Steve Austin is Coming to DVD!

smdm1Wow, even for a guy who runs in slow motion, this has been a long time coming.

For about as long as we’ve had DVDs and the internet, I’ve been haunting the “TV Shows on DVD” website, hoping to see news that The Six Million Dollar Man would soon be available for home viewing.  Alas, for all those years the rights were entangled in a hopeless muddle over who owned what.  Some studio or other bought the rights to Martin Caidin’s original “Cyborg” novel and with it characters Steve Austin, Oscar Goldman and Rudy Wells, and certain other key concepts, the aim being to do a big-screen remake…which never materialized.   The Bionic Woman faced similar issues, but since Jaime Sommers was created for TV (and not by Caidin), they were able to use her name and the show title to do NBC’s ill-fated (and frankly awful) remake in 2008, though it meant changing the whole definition of “bionic” to do it (“Bionic” now meaning “as much like Jennifer Garner in ‘Alias’ as legally possible.)

So anyway today I’m doing one of my periodic checks of old bookmarks, trying to weed out the ones I don’t need, and what do I find at tvshowsondvd but a headline saying that yes, SMDM (and the Bionic Woman, but who cares?) are being prepped for DVD, those thorny legal issues having been finally resolved (probably due to a studio collapse…finally something to thank the recession for!).

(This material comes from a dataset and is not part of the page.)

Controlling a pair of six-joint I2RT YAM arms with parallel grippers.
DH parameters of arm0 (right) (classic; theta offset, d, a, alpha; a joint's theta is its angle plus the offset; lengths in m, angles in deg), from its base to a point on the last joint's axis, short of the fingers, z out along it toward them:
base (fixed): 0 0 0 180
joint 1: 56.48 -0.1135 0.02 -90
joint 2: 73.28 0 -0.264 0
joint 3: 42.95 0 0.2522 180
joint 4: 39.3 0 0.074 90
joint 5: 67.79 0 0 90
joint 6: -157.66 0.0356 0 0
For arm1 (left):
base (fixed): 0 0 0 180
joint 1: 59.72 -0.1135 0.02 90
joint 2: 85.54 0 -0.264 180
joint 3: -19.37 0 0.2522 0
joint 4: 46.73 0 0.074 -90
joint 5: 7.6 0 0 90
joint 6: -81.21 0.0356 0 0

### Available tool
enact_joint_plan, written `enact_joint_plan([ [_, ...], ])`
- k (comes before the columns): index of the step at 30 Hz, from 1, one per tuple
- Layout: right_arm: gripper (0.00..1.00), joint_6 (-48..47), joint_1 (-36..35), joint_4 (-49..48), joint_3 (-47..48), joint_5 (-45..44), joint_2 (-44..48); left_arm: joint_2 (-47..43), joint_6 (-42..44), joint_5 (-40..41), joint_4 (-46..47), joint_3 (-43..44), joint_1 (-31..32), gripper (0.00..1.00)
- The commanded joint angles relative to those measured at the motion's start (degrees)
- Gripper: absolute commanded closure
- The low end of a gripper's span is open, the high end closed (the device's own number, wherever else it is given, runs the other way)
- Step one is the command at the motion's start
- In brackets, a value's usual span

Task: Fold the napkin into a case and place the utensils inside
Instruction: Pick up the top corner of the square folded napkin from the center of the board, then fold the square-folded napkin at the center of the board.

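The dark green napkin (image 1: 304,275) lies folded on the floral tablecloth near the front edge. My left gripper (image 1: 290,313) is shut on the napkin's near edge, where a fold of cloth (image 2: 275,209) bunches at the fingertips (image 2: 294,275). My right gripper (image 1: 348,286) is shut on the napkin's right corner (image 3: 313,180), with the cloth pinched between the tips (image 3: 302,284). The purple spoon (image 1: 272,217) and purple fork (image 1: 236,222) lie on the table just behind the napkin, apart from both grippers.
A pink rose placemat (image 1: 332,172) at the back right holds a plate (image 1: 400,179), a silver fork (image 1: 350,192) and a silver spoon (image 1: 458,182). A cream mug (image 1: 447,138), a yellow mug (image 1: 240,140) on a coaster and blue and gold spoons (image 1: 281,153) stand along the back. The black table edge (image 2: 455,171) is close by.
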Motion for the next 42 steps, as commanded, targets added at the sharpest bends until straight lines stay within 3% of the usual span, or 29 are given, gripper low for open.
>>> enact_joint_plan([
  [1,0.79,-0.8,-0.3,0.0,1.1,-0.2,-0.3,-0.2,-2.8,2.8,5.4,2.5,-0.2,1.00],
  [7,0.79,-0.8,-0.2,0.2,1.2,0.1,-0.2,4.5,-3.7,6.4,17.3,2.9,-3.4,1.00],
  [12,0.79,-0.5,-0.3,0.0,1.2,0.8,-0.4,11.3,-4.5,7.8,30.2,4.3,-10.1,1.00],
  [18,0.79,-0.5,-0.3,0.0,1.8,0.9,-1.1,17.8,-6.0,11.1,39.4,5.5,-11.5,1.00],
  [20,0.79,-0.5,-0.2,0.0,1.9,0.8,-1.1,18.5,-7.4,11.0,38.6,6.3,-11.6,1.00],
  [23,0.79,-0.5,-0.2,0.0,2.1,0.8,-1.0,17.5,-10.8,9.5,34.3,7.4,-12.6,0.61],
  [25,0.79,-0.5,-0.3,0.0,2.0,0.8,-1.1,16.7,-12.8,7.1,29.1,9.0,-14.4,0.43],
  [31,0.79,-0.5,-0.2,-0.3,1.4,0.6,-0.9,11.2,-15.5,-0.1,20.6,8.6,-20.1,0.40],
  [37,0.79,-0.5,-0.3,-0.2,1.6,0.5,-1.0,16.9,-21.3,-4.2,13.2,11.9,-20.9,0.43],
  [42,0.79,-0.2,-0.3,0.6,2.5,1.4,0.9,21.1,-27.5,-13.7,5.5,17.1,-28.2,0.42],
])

With any luck, by Christmas or sometime early next year, I’ll be able to share this show with my boys so they can finally see what their old man’s been prattling on about.  (And let’s face it, we’ve got a narrow window, here; if they get much past 7 years old, it probably won’t impress them much.)  If I can spot them out in the backyard even once, staging a battle in slow-mo and going “Chh-chh-chh-chh-chhhh…” it will have been worth the wait.

And what the heck, if Grace feels left out, I can always bring home The Bionic Woman.

4 Comments

  1. Actually, you’d be surprised how impressive it is, even for the over-sevens, especially in that first couple of seasons. It is such great fun.

    I don’t think I’m capable of separating nostalgia and boyhood hero-worship from this thing, but all I can say is that my whole family (mother included) used to sit down every week in the 70s to watch Steve Austin do his stuff…… and, here Downunder, every other family did pretty much the same. He was the good guy that TV was waiting for. Was everyone sick to death of cynicism and self-important anti-heroes? As Steve would say: “You betcha!”

    This is why the new breed of “I am clever, and I am desperate to prove it to you by talking shit” cynics just will not, and cannot ever, “get” The Six Million Dollar Man. This is one of the shows that brings them out of the woodwork because they see the high regard we have for it, and are utterly bewildered to the point of madness.

    Partly it’s because you had to “be there”. And partly it’s because they’re so thick.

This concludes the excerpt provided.